Da qui, Monarchia Savoia reagisce d'impeto, il governo sibilla ma non è capace di mettere insieme i suoi pezzi, le paure dell'ombra socialista bussano alle spalle di chiunque voglia mantenere lo status quo e Mussolini diventa il rivoluzionario persino auspicato, il gattopardo che cambia tutto ma potrebbe tenere tutto così com'è.
E la Marcia su Roma avviene. Potrebbe essere fermata e l’ascesa ammazzata nella culla.

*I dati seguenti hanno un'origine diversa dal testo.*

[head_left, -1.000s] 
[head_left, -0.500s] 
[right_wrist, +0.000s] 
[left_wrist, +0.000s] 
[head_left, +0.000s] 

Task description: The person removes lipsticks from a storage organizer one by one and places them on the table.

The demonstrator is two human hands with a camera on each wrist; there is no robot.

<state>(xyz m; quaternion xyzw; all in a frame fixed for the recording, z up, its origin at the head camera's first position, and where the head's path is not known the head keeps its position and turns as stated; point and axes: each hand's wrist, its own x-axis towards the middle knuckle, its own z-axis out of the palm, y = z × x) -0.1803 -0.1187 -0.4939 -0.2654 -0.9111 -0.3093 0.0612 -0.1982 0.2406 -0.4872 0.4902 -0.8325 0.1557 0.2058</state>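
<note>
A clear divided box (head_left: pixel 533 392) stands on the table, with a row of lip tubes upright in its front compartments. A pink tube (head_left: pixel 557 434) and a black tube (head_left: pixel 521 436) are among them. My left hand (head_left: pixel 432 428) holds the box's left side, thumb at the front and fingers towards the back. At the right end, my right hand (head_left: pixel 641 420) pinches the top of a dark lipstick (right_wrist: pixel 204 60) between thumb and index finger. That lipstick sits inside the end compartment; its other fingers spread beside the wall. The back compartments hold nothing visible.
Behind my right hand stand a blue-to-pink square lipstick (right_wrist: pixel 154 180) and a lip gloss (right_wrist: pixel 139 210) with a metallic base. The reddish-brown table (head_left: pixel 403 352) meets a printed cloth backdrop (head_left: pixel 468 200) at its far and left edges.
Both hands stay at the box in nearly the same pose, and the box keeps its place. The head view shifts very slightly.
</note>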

Ma avviene, perché doveva accadere, e quei pezzi s’incastrano nell’armonia di un puzzle atteso.
Possiamo, come al solito, comprendere la storia soltanto guardandola da dietro; non avrebbe mai senso altrimenti.
L’ex post è un lavoro meravigliosamente facile, il futuro è per gli indovini, e sono tutti dei truffatori.
Ma in quella Marcia su Roma Mussolini non poteva realizzare che stava per causare una mutazione genetica del neonato DNA italiano istituzionale, che avrebbe condannato e definito i contorni di uno Stato il quale ancora oggi non riesce a liberarsi del suo nome.